You can find our network all over the internet. Our network is made up primarily of women, and albeit a small group, we are a vocal group. Try doing a quick Twitter search on the hashtags #metastaticBC or #stage4needsmore or any other breast cancer related keywords. If you’ve never done so, I encourage you to participate in these conversations. Questions, answers, musings, scheduled Twitter chats, and new friends await you with open arms. There’s a lot of virtual love to tap into that can become a safe haven when our disease becomes a heavy emotional and physical load. Facebook, Instagram, and other social sites include photos, quotes, inspiration, and many other links to help when you may need it. Sometimes just putting a question out to a group will bring you answers and assistance you need to find a better solution to a problem or encouragement when you’re in need.
Writing for My Life
In offerings of possible help and the advantage of my hindsight and experiences, writing is my second most rewarding and therapeutic activity. I encourage friends and acquaintances to participate in research and to write. Write privately or publicly. Write in short form on your computer or in a hand written diary. In navigating your experience, the information about yourself and whomever travels along this rocky path becomes an invaluable tool in self advocacy. I cannot put a price on my writing out my life in black and white. I’d not have the benefit and positive self-encouragement in seeing the positive changes in myself over three years and eight months since diagnosis.

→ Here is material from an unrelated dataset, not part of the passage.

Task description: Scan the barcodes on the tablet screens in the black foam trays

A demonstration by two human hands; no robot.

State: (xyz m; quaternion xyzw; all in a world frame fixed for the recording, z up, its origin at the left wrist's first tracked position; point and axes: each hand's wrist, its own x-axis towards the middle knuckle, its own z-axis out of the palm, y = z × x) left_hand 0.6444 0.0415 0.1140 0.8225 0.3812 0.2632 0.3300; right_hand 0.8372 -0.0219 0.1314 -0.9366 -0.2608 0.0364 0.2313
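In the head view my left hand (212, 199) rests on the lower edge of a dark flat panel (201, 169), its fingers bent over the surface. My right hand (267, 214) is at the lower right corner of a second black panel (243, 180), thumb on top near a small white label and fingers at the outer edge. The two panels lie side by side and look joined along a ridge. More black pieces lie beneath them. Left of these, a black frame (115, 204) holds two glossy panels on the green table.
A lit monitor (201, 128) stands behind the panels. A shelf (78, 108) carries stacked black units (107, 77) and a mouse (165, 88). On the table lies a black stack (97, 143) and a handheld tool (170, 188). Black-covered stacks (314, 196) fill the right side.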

Learning to love myself and understanding the true definition of gratitude came to me with a very high price tag. However, if my life and my legacy helps in any way my peers as well as those who will unfortunately, inevitably be diagnosed after I’m long gone, then it’s a life well lived. It’s also a life I can be proud of and grateful for having lived. I’ll be 54 next year – my diagnosis came just three short months shy of my 50th birthday, at 49. I’m beating the odds, though beating them is fatiguing and emotionally charged at times. That aside, if you read this, and I hope, take away one key point, that is participate. Participate as you feel you can and in which studies and write as much you feel comfortable. The life you save may be your own (or your daughter’s, or your best friend’s, or a stranger who thanks you in her daily gratitude ritual, like me.)